Task instructions: For this exercise, return exactly the lines of the material below that begin at the one with "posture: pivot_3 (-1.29" and stop after the one with "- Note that".

Source data:

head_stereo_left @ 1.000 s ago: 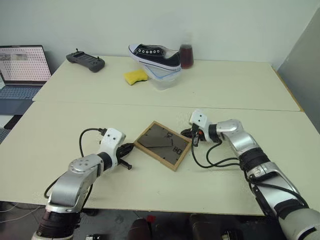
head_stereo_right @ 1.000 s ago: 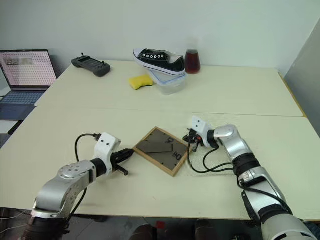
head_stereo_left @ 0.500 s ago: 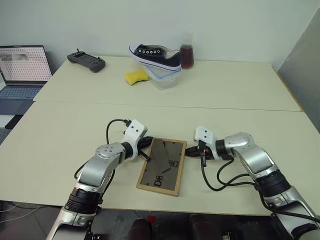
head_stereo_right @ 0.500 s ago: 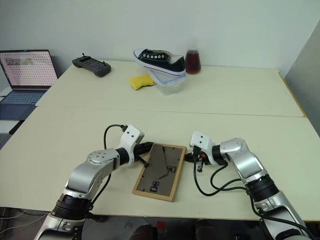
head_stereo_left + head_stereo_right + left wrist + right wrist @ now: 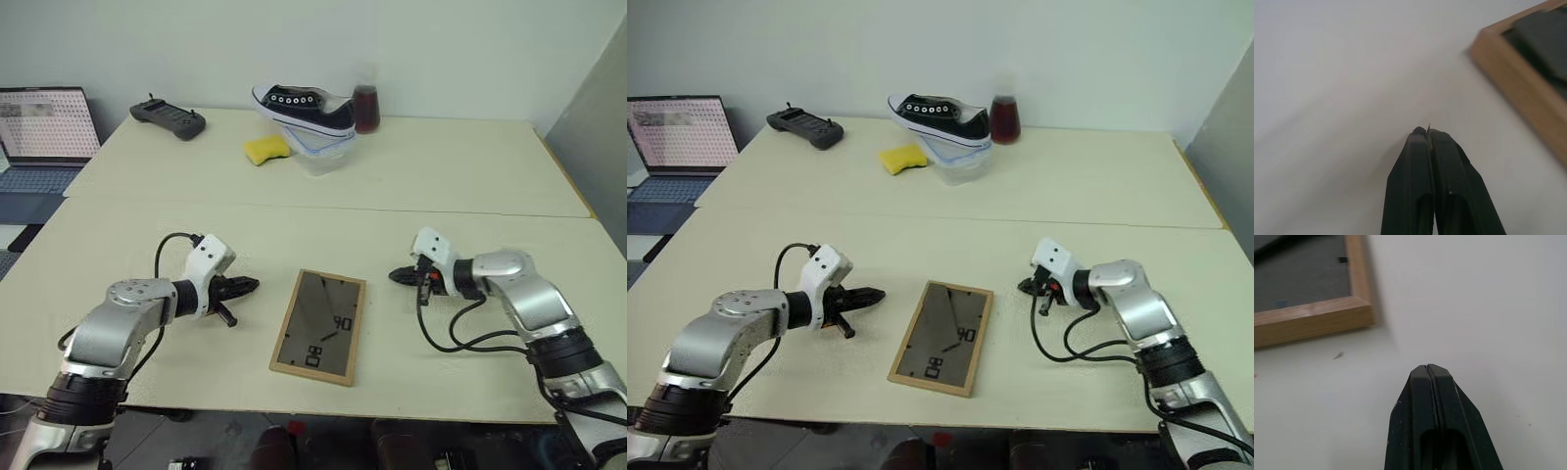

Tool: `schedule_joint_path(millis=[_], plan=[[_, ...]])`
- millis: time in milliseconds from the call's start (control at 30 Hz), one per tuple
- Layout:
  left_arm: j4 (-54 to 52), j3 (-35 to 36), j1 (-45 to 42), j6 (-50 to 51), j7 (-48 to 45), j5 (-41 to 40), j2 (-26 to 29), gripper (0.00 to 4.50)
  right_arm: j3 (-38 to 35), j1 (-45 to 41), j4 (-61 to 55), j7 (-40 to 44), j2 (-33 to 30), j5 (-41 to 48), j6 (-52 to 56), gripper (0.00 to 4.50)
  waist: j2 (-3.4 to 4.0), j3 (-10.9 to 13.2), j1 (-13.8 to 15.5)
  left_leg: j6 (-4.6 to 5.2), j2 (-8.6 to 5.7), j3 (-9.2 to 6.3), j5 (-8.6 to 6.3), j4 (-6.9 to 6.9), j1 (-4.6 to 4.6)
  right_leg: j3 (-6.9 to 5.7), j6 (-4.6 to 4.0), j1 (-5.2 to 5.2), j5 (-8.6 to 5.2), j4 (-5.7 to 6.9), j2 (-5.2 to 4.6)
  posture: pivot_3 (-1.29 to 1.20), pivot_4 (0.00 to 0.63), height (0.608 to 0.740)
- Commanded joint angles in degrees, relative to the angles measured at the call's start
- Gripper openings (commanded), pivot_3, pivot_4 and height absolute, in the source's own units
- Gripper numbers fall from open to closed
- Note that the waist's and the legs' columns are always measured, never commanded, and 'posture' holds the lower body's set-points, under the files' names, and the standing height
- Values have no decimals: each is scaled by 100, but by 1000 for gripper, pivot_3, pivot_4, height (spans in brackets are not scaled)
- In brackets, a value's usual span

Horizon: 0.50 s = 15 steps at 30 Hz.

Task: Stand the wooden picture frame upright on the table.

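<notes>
The wooden picture frame (image 5: 319,325) lies flat on the pale table (image 5: 127,245), dark back up, its long side running towards me. Its light-wood edge also shows as a corner in the left wrist view (image 5: 1520,83) and in the right wrist view (image 5: 1312,318). My left gripper (image 5: 251,286) hovers to the left of the frame, apart from it, fingers (image 5: 1437,166) pressed together and holding nothing. My right gripper (image 5: 395,276) is off the frame's far right corner, also apart, fingers (image 5: 1430,401) shut and empty.
On the far half of the table stand a black-and-white shoe (image 5: 306,108) on a clear tub (image 5: 321,155), a yellow sponge (image 5: 265,150), a jar of dark liquid (image 5: 365,106) and a black controller (image 5: 168,118). A laptop (image 5: 44,132) sits off the left edge.
Both grippers have drawn back from the frame, the left one leftwards and the right one rightwards. The frame, turned lengthwise half a second ago, has since stayed flat and still.
</notes>
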Motion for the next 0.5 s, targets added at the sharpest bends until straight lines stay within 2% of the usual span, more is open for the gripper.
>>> schedule_joint_path(millis=[33, 167, 233, 367, 500], plan=[[-391, 487, -23, 1283, -789, -1298, 405, 1040, -131, 383, -1014, 310, -317, 483, 430, 0, -2, 1, 2, 0, 0, -1, 0, 0, 0, -1, 0, 0, 0, 1, 0, 0, 150, 740], [-164, 579, -292, 2842, -1125, -2315, 715, 1997, -37, 753, -1449, 230, -365, 647, 638, 0, -2, 1, -18, 1, 0, 0, 0, 0, 3, 2, 1, 1, -1, 4, 2, 0, 150, 740], [-27, 410, -369, 3316, -1262, -2518, 895, 2385, 53, 880, -1587, 168, -324, 690, 715, 0, -6, 3, -42, 1, 1, -3, 0, 1, 3, 0, 2, 1, -1, 5, 7, 0, 150, 740], [344, -31, -502, 3510, -1341, -2485, 926, 3214, 241, 826, -1404, -38, -92, 594, 684, 0, -5, 3, -70, 1, 0, -2, 0, 0, 6, 3, 2, 0, -2, 7, 7, 0, 150, 740], [700, -734, -558, 2901, -1449, -1983, 789, 3924, 486, 571, -944, -334, 317, 384, 536, 0, -5, 3, -101, 0, 1, -2, 0, 0, 8, 3, 1, -1, -2, 9, 8, 0, 150, 740]])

Answer for the task:
  posture: pivot_3 (-1.29 to 1.20), pivot_4 (0.00 to 0.63), height (0.608 to 0.740)
- Commanded joint angles in degrees, relative to the angles measured at the call's start
- Gripper openings (commanded), pivot_3, pivot_4 and height absolute, in the source's own units
- Gripper numbers fall from open to closed
- Note that the waist's and the legs' columns are always measured, never commanded, and 'posture' holds the lower body's set-points, under the files' names, and the standing height

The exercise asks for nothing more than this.